**Source data**
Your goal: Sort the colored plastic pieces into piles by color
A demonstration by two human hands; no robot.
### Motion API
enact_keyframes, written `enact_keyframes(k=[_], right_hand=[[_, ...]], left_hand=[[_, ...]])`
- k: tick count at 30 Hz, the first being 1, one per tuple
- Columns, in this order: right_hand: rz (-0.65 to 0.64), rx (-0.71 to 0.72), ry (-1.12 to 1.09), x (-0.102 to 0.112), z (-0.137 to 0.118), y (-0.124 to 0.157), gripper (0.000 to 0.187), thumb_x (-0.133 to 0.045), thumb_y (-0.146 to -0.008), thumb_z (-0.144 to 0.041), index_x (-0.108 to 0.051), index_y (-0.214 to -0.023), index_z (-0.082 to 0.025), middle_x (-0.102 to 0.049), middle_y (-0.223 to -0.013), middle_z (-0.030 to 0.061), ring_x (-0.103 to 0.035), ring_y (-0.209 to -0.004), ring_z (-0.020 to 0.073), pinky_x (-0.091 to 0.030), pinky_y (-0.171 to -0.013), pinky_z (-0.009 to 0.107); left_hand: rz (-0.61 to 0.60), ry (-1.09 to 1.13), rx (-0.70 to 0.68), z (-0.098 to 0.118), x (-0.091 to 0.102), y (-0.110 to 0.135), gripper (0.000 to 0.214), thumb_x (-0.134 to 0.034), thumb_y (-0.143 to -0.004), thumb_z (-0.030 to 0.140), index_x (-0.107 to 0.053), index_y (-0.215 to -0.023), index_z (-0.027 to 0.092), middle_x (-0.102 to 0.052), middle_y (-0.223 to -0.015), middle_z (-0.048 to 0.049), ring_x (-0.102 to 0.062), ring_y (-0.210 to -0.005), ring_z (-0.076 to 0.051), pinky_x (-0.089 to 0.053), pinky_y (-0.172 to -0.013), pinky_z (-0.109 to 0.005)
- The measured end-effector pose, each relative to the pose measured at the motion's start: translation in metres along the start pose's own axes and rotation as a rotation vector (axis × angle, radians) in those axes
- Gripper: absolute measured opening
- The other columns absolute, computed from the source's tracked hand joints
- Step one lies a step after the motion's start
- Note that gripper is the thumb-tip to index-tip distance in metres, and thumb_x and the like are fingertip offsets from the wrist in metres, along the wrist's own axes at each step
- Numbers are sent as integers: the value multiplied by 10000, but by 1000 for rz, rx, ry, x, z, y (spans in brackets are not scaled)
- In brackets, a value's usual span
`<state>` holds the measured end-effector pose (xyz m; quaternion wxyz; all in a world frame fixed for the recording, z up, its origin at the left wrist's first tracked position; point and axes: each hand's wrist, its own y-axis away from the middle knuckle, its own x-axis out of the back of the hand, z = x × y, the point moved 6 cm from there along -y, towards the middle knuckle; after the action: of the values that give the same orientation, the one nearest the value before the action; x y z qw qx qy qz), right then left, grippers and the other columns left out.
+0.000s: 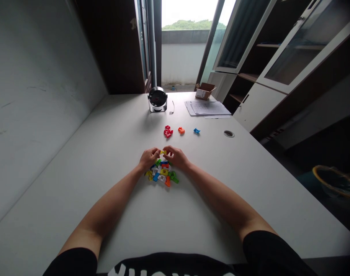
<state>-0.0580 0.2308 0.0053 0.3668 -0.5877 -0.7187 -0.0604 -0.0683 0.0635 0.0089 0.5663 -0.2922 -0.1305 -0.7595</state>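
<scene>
Yellow plastic piece [162, 152] held up between both hands, the fingers [167, 150] of the left hand [148, 158] and right hand [175, 157] closed on it, just above a heap of multicoloured plastic pieces [160, 174] on a white desk [209, 184]. Red pieces [168, 132], an orange piece [181, 130] and a blue piece [196, 131] lie apart beyond the heap. Farther off stand a round black device [157, 99], loose papers [207, 108] and an open cardboard box [205, 91].
</scene>
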Motion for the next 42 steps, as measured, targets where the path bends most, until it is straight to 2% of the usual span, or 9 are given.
enact_keyframes(k=[11, 17, 21, 24, 26, 28, 32, 36, 42], right_hand=[[-9, -27, 18, 2, -2, 2, 312, -596, -902, -394, -595, -1183, -258, -666, -783, -22, -540, -642, 114, -442, -671, 232], [-49, 20, 61, -3, 9, -2, 351, -670, -864, -351, -599, -1198, -271, -663, -829, -23, -552, -673, 114, -448, -671, 235], [27, 36, 167, 15, 24, -9, 324, -690, -872, -347, -644, -1180, -259, -668, -978, 34, -600, -838, 160, -475, -776, 284], [101, -70, 386, 34, 40, -13, 292, -713, -865, -357, -694, -1143, -268, -642, -1009, 75, -572, -981, 229, -444, -847, 344], [97, -154, 491, 39, 49, -14, 287, -722, -859, -385, -713, -1129, -288, -627, -1001, 87, -548, -1010, 257, -419, -857, 368], [74, -212, 527, 40, 55, -14, 295, -704, -871, -409, -710, -1148, -306, -616, -1005, 90, -539, -1001, 260, -407, -848, 369], [76, -241, 531, 36, 58, -15, 366, -672, -891, -410, -665, -1244, -313, -614, -1013, 92, -537, -979, 258, -399, -838, 369], [115, -213, 479, 35, 58, -15, 427, -678, -877, -392, -623, -1284, -274, -633, -1002, 90, -539, -972, 262, -398, -838, 374], [243, -186, 375, 40, 54, -10, 200, -626, -879, -288, -659, -1066, -224, -659, -922, 50, -559, -920, 230, -391, -846, 359]], left_hand=[[-17, -10, -20, 2, -1, 0, 476, -399, -943, 547, -676, -802, 187, -708, -747, -27, -591, -652, -136, -406, -615, -226], [-7, -24, 6, 0, -2, 0, 503, -377, -947, 556, -682, -829, 173, -701, -741, -27, -579, -642, -131, -393, -613, -222], [-11, -35, 6, 1, -2, -1, 402, -411, -939, 478, -683, -891, 186, -712, -810, -22, -590, -692, -135, -421, -651, -234], [-100, -106, -80, 7, -4, -3, 269, -522, -873, 403, -704, -915, 211, -723, -919, -20, -608, -852, -166, -459, -819, -273], [-203, -137, -133, 10, -4, -3, 234, -569, -827, 363, -716, -956, 235, -720, -1018, -13, -592, -983, -194, -439, -955, -313], [-302, -122, -145, 10, -3, -3, 274, -568, -802, 316, -709, -1030, 258, -707, -1086, -3, -570, -1053, -208, -422, -1010, -332], [-457, -63, -170, 9, 3, 1, 398, -527, -736, 200, -690, -1094, 254, -669, -1168, -11, -542, -1122, -214, -448, -1010, -312], [-532, -47, -231, 9, 6, 4, 470, -515, -694, 153, -679, -1124, 252, -630, -1257, -16, -500, -1211, -224, -432, -1073, -317], [-582, -107, -279, 13, 8, 6, 470, -552, -722, 178, -674, -1165, 277, -585, -1337, -13, -442, -1290, -253, -376, -1154, -373]])
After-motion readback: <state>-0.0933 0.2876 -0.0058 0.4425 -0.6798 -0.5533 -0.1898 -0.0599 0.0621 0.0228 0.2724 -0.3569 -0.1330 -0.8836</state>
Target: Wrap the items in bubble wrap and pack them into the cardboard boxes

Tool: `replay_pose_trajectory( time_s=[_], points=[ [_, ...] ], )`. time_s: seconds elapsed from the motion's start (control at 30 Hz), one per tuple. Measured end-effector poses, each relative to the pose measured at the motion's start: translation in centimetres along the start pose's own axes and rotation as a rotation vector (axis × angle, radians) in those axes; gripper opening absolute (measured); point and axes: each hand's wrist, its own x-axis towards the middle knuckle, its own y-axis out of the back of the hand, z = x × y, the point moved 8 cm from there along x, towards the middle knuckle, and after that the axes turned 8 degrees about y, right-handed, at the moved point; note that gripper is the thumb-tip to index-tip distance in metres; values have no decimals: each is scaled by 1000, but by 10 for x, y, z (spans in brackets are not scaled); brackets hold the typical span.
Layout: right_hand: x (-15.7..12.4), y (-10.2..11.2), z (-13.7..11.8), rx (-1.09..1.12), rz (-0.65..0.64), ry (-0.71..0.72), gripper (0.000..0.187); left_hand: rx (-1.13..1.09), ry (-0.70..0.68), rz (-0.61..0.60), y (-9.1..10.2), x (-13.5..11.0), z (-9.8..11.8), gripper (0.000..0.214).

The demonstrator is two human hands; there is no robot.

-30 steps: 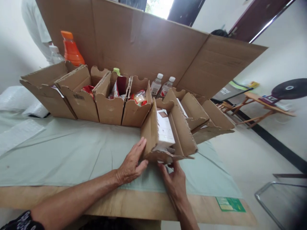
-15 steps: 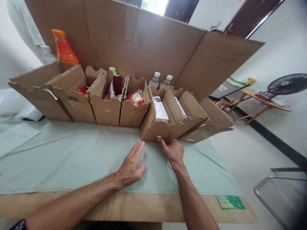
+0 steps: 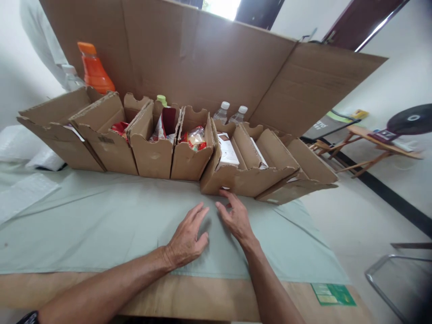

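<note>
My left hand (image 3: 187, 238) hovers over or rests on the pale green cloth (image 3: 111, 220), open and holding nothing. To its right, my right hand (image 3: 236, 219) is open too, thumb and index finger apart, with fingertips close to the lower front of a wide cardboard bin (image 3: 243, 181). A small white patch (image 3: 225, 188) shows on that bin's front, just above the fingertips. White boxes (image 3: 227, 150) stand inside the bin. Left of it, another cardboard bin (image 3: 187, 164) holds a red and clear snack packet (image 3: 195, 138).
More cardboard bins (image 3: 150, 157) line up to the left, one (image 3: 286, 191) at the right end. Behind them stand an orange bottle (image 3: 96, 74), clear bottles (image 3: 222, 112) and a tall cardboard panel (image 3: 209, 58). Bubble wrap (image 3: 25, 198) lies left; a green card (image 3: 334, 294) lies at the front edge.
My right hand has drawn back slightly from the bin's front, and its thumb and index finger have spread. My left hand's fingers have parted a little. The view has shifted slightly.
</note>
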Motion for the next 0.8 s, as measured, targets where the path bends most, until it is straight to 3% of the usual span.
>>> replay_pose_trajectory(
  time_s=[0.37,0.5,0.67,0.8],
  points=[
    [-6,-12,21,-17,-23,49,62,32,-5,-15,-4,2,1,67],
    [-5,-11,12,24,-2,26,47,40,4,-33,-4,3,4,64],
    [7,3,-45,110,10,40,39,30,-3,-32,-4,4,4,59],
    [55,19,-111,203,59,129,54,15,-85,7,-5,2,2,53]
  ],
)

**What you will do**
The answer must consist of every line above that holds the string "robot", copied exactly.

**Your response**
A demonstration by two human hands; no robot.
The demonstrator is two human hands; there is no robot.

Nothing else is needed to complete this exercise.